Dengan sisa tenaga Darla hendak memundurkan tubuhnya. Melihat pergerakan Darla, James memeluk Darla kemudian mengecup kening wanita itu.
"Tenanglah ini tidak akan sakit, percaya padaku!" katanya seraya menuntun rudalnya masuk ke dalam liang kenikmatan.
Jleb!
"Ah! James, sakit..." ucap Darla dengan lirih kala benda asing melesak masuk ke dalam tubuhnya.
James tak langsung menggerakan tubuhnya. Ia menunggu Darla untuk tenang dulu. Pria itu mengecup sekilas bibir ranum Darla yang nampak menitihkan air matanya.
"Apakah sudah?" Pertanyaan bodoh meluncur bebas dari mulut Darla membuat James terkekeh sejenak.
"Kenapa kau tertawa ha?!" Darla menangis sembari memayunkan bibirnya.

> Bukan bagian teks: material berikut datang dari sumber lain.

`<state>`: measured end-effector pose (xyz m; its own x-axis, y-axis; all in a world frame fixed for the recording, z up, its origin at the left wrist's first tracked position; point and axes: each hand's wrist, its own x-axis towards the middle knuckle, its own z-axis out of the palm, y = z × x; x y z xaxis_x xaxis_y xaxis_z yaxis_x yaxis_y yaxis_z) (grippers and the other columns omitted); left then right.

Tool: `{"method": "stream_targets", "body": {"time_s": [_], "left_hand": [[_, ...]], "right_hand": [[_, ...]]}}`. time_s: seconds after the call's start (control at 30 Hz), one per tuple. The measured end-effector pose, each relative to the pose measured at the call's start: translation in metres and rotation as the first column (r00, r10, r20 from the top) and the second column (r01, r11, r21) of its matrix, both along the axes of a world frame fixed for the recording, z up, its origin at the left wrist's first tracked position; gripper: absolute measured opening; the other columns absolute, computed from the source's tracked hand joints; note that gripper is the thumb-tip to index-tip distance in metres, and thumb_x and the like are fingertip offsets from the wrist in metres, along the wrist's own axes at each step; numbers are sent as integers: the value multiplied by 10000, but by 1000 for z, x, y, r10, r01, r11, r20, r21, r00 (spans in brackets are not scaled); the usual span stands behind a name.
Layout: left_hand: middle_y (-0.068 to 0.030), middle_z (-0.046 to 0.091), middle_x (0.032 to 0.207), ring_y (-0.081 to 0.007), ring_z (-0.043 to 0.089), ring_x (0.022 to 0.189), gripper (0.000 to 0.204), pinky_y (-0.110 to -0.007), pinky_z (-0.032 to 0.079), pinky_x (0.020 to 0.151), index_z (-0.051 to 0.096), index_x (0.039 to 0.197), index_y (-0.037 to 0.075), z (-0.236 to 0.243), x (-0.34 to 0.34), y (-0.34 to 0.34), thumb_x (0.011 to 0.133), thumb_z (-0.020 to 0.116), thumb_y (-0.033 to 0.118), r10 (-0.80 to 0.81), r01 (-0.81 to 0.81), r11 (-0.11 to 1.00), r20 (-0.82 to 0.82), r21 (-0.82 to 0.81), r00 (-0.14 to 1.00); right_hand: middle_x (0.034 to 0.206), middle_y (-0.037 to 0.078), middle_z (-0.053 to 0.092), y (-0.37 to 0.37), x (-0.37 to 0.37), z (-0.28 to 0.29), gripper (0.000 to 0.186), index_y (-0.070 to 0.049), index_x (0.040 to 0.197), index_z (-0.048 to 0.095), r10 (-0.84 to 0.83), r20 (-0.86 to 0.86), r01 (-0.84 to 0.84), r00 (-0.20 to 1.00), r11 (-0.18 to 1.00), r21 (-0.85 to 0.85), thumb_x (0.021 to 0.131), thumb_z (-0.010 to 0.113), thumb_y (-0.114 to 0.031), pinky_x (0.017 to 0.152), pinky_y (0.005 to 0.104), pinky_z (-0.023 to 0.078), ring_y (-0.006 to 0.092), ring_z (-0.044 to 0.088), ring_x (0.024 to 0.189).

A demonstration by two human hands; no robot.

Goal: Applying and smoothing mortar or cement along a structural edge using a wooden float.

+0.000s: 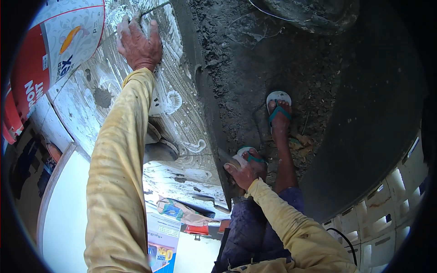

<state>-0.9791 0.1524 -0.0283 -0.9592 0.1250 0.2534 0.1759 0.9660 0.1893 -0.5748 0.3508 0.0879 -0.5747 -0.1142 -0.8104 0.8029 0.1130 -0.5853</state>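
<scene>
My left hand (pixel 139 45) rests with fingers apart on a tiled surface (pixel 175 132) smeared with wet, pale grey slurry. Lower down, my right hand (pixel 243 175) is closed beside the surface's mortar-coated edge (pixel 207 104). A greyish flat piece seems to lie by its fingers, but I cannot make out what it is. Nearer to me, a trowel (pixel 211 202) lies on the tiles next to a patterned cloth (pixel 180 210). A dark, rounded object (pixel 161 151) is partly hidden behind my left forearm.
A red and white printed container (pixel 68 41) stands at far left. At the top right is a mortar-stained tub (pixel 314 13). My feet, in flip-flops (pixel 278 107), are on rough, dark ground (pixel 246 82). A pierced block wall (pixel 378 223) curves along the lower right.
</scene>
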Motion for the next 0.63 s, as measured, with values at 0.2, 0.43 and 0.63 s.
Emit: {"method": "stream_targets", "body": {"time_s": [0.2, 0.43, 0.63], "left_hand": [[-165, 374, 1526, -318, 285, 1467, 621, -535, 146, 1176, 472, 1455, 177, 6, -1, 5, 959, 503, 550, 3, -3, 1000, 17, -22, 1000], [-162, 376, 1523, -322, 299, 1457, 632, -541, 146, 1173, 470, 1456, 175, -2, -2, 6, 961, 491, 567, -19, 19, 1000, -2, -13, 1000], [-153, 364, 1537, -322, 293, 1462, 657, -548, 160, 1170, 436, 1478, 195, 1, -4, -4, 968, 461, 609, -41, 41, 999, 44, -11, 998]], "right_hand": [[801, 184, 619, 31, -48, -57, 466, 0, 1005, 612, -275, 506, 332, 817, 943, -24, 965, 602, -464, 747, 443, 472, 362, 630, 808], [796, 184, 619, 50, -117, -199, 494, -29, 1000, 620, -55, -169, 90, 984, 975, 206, 1004, 488, -505, 726, 415, 471, 352, 609, 737], [883, 137, 711, 32, -158, -211, 664, -57, 1166, 644, -64, 40, 64, 997, 998, 20, 942, 498, -665, 821, 381, 495, 242, 687, 841]]}}
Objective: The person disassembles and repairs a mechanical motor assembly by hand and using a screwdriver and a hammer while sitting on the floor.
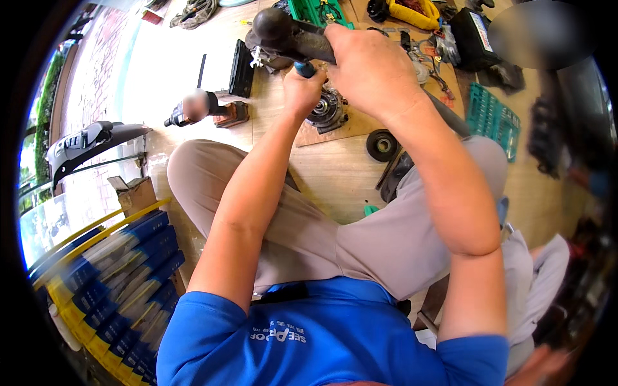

"Karena kau sangat lucu!" Melihat Darla sudah tak meringis kesakitan. James mulai menggerakan tubuhnya dengan pelan sembari menyatukan jarinya ke jemari Darla.
Sekarang suara er@ngan dan des@han memenuhi ruangan kamar. Darla mendesah nyaring sembari memanggil nama James berulang-ulang. Sedangkan James begitu bersemangat ketika mendengar suara mendayu Darla yang terkesan seksi menurutnya. Semula hentakan terdengar pelan namun lama-kelamaan terdengar cepat. Membuat tempat tidur itu ikut berdecit bersahut-sahut dengan suara Darla.
"James... Aku lelah..." sahut Darla setelah merasakan James menabur benih di tubuhnya.
James menyeka jejak keringat di dahi Darla kemudian tersenyum tipis.
"Ini baru satu ronde Darla dan belum subuh..." kata James membuat Darla membuka matanya.
"Ha? Satu ronde? Maksudnya? Aku tidak– ahhh, James...."
Tak mau mendengar penolakan Darla. James kembali memaju mundurkan pinggulnya membuat Darla berteriak lagi untuk kesekian kalinya. Hingga pukul empat subuh James terpaksa menyudahi pergulatan ketika melihat Darla nampak keletihan. Dia tak tega melihat wanitanya kecapean karena ulahnya.